What you should do -
Please repeat the data exactly, leaving nothing out.

Provided data -
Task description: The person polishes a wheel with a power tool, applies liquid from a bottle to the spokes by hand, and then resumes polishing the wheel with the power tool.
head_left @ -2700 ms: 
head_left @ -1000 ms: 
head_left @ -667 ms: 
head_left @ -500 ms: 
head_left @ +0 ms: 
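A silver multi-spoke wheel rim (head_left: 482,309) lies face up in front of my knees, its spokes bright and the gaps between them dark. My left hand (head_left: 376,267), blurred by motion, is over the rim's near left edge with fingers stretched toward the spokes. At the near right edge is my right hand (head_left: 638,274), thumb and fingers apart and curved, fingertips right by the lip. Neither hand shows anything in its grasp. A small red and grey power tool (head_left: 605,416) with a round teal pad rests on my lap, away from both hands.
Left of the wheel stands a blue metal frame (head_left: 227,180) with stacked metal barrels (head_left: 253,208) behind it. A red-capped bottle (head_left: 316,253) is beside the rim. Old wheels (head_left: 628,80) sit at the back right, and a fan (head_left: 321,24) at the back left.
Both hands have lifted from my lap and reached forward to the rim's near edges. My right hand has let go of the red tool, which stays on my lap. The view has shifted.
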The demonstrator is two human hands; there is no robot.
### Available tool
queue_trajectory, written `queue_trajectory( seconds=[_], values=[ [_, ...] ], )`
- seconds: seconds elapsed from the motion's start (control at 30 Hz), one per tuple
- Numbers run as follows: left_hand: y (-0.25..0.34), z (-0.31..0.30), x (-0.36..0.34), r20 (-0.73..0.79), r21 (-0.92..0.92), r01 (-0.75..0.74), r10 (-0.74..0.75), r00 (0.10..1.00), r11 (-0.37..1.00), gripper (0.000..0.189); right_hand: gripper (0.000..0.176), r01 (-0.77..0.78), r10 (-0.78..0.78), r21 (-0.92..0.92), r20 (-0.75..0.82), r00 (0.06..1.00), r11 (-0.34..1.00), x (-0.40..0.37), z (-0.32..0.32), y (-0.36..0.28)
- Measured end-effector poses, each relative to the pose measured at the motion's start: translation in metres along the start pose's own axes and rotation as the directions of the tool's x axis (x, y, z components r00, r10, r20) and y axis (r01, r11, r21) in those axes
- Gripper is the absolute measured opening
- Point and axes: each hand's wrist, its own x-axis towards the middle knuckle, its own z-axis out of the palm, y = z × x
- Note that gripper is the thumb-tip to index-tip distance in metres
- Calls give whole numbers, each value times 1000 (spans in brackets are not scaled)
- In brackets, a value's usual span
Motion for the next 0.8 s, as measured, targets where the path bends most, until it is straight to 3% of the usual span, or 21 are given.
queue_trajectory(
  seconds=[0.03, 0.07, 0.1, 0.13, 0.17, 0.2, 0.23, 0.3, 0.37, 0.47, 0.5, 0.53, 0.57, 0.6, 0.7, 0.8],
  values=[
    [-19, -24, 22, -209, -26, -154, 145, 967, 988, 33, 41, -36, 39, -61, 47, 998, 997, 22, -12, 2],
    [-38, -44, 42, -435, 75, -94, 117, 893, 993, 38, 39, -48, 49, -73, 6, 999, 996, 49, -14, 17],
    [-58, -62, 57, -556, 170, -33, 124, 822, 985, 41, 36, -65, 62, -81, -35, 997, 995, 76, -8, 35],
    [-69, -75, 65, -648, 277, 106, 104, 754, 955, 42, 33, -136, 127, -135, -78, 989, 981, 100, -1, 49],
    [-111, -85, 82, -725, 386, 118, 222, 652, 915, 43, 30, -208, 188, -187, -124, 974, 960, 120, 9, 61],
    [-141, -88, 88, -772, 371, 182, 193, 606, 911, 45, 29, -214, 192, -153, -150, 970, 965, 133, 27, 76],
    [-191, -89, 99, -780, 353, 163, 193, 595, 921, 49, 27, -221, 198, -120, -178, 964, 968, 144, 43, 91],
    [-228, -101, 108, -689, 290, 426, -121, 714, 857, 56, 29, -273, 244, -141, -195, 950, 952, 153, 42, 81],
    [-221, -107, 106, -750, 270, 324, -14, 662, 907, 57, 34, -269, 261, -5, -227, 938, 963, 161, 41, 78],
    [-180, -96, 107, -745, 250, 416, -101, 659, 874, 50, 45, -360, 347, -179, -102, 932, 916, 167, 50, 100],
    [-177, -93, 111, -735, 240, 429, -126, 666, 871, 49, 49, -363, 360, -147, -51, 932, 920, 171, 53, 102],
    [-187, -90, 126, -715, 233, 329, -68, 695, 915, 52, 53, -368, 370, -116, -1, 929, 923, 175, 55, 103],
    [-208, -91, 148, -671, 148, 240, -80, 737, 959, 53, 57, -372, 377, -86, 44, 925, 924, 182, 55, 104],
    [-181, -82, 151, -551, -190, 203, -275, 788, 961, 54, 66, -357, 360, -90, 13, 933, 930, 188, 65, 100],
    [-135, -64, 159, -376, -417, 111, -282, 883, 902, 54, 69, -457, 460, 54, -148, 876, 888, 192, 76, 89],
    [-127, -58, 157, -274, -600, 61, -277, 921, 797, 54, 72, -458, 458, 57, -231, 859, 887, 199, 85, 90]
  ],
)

Written reply -
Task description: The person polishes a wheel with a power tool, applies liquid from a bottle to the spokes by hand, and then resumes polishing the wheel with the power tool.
head_left @ -2700 ms: 
head_left @ -1000 ms: 
head_left @ -667 ms: 
head_left @ -500 ms: 
head_left @ +0 ms: 
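A silver multi-spoke wheel rim (head_left: 482,309) lies face up in front of my knees, its spokes bright and the gaps between them dark. My left hand (head_left: 376,267), blurred by motion, is over the rim's near left edge with fingers stretched toward the spokes. At the near right edge is my right hand (head_left: 638,274), thumb and fingers apart and curved, fingertips right by the lip. Neither hand shows anything in its grasp. A small red and grey power tool (head_left: 605,416) with a round teal pad rests on my lap, away from both hands.
Left of the wheel stands a blue metal frame (head_left: 227,180) with stacked metal barrels (head_left: 253,208) behind it. A red-capped bottle (head_left: 316,253) is beside the rim. Old wheels (head_left: 628,80) sit at the back right, and a fan (head_left: 321,24) at the back left.
Both hands have lifted from my lap and reached forward to the rim's near edges. My right hand has let go of the red tool, which stays on my lap. The view has shifted.
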The demonstrator is two human hands; there is no robot.
### Available tool
queue_trajectory, written `queue_trajectory( seconds=[_], values=[ [_, ...] ], )`
- seconds: seconds elapsed from the motion's start (control at 30 Hz), one per tuple
- Numbers run as follows: left_hand: y (-0.25..0.34), z (-0.31..0.30), x (-0.36..0.34), r20 (-0.73..0.79), r21 (-0.92..0.92), r01 (-0.75..0.74), r10 (-0.74..0.75), r00 (0.10..1.00), r11 (-0.37..1.00), gripper (0.000..0.189); right_hand: gripper (0.000..0.176), r01 (-0.77..0.78), r10 (-0.78..0.78), r21 (-0.92..0.92), r20 (-0.75..0.82), r00 (0.06..1.00), r11 (-0.34..1.00), x (-0.40..0.37), z (-0.32..0.32), y (-0.36..0.28)
- Measured end-effector poses, each relative to the pose measured at the motion's start: translation in metres along the start pose's own axes and rotation as the directions of the tool's x axis (x, y, z components r00, r10, r20) and y axis (r01, r11, r21) in those axes
- Gripper is the absolute measured opening
- Point and axes: each hand's wrist, its own x-axis towards the middle knuckle, its own z-axis out of the palm, y = z × x
- Note that gripper is the thumb-tip to index-tip distance in metres
- Calls give whole numbers, each value times 1000 (spans in brackets are not scaled)
- In brackets, a value's usual span
Motion for the next 0.8 s, as measured, targets where the path bends most, until it is straight to 3% of the usual span, or 21 are given.
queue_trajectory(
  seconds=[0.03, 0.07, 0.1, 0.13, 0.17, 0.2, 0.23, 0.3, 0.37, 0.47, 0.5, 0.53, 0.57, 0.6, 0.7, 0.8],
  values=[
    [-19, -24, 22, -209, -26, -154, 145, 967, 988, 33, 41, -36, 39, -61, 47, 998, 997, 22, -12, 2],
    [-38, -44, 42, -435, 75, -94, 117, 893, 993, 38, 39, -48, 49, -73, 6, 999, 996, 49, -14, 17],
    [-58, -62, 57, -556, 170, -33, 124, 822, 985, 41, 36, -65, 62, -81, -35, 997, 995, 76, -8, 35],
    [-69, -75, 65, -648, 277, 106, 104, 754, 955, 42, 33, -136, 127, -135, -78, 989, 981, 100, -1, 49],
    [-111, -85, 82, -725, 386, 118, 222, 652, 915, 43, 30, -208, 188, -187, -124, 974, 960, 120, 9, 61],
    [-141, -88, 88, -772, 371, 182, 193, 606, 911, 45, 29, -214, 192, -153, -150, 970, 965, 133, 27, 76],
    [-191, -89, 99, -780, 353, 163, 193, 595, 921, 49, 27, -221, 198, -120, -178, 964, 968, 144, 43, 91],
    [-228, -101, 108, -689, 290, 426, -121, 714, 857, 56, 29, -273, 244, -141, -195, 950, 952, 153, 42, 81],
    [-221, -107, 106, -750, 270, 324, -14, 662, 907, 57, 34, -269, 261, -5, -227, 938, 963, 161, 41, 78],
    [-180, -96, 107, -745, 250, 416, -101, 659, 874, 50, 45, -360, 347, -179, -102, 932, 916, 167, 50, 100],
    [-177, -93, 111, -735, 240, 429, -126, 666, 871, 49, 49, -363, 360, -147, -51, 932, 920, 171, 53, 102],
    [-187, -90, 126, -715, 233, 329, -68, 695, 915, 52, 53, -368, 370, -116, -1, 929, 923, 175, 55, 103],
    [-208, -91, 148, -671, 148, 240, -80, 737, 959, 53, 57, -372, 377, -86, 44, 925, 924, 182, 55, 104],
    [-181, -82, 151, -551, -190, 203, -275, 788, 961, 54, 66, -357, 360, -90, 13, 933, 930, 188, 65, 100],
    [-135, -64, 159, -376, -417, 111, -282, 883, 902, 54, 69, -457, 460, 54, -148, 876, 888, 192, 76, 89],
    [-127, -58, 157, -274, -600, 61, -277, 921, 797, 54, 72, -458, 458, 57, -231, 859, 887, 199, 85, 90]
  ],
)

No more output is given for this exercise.